A verbatim copy of the listing is needed; pictures are to be left out.

[Given material — start]

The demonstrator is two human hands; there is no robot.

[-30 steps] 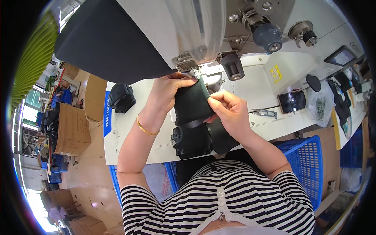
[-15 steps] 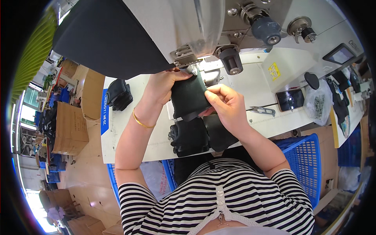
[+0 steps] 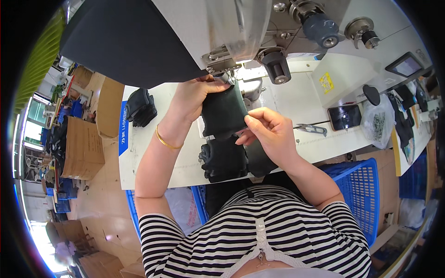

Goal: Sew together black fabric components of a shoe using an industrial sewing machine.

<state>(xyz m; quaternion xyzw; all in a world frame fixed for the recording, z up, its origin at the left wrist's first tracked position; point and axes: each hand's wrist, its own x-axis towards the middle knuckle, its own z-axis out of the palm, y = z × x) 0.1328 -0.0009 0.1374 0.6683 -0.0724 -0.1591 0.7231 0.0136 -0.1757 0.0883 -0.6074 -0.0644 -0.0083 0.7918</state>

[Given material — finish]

== Answer area ==
The demonstrator is two human hands; there is no robot.

[-30 steps] 
[-15 steps] 
[+0 steps] 

Goal: Sew together black fabric components of a shoe using an industrial sewing machine.

<state>(xyz m; quaternion xyzw; all in a world frame fixed for the recording, z up, its origin at the left wrist's first tracked position; point and axes: each hand's wrist, its own x-axis towards the middle knuckle, its own z-axis out of the palm, y = z × x) 0.1328 -0.0009 0.1374 0.6683 -0.0724 -0.1591 0.7231 0.0136 -0.1757 0.0883 -0.6074 -0.0644 -0.0083 0.7918</state>

This output contains the full answer.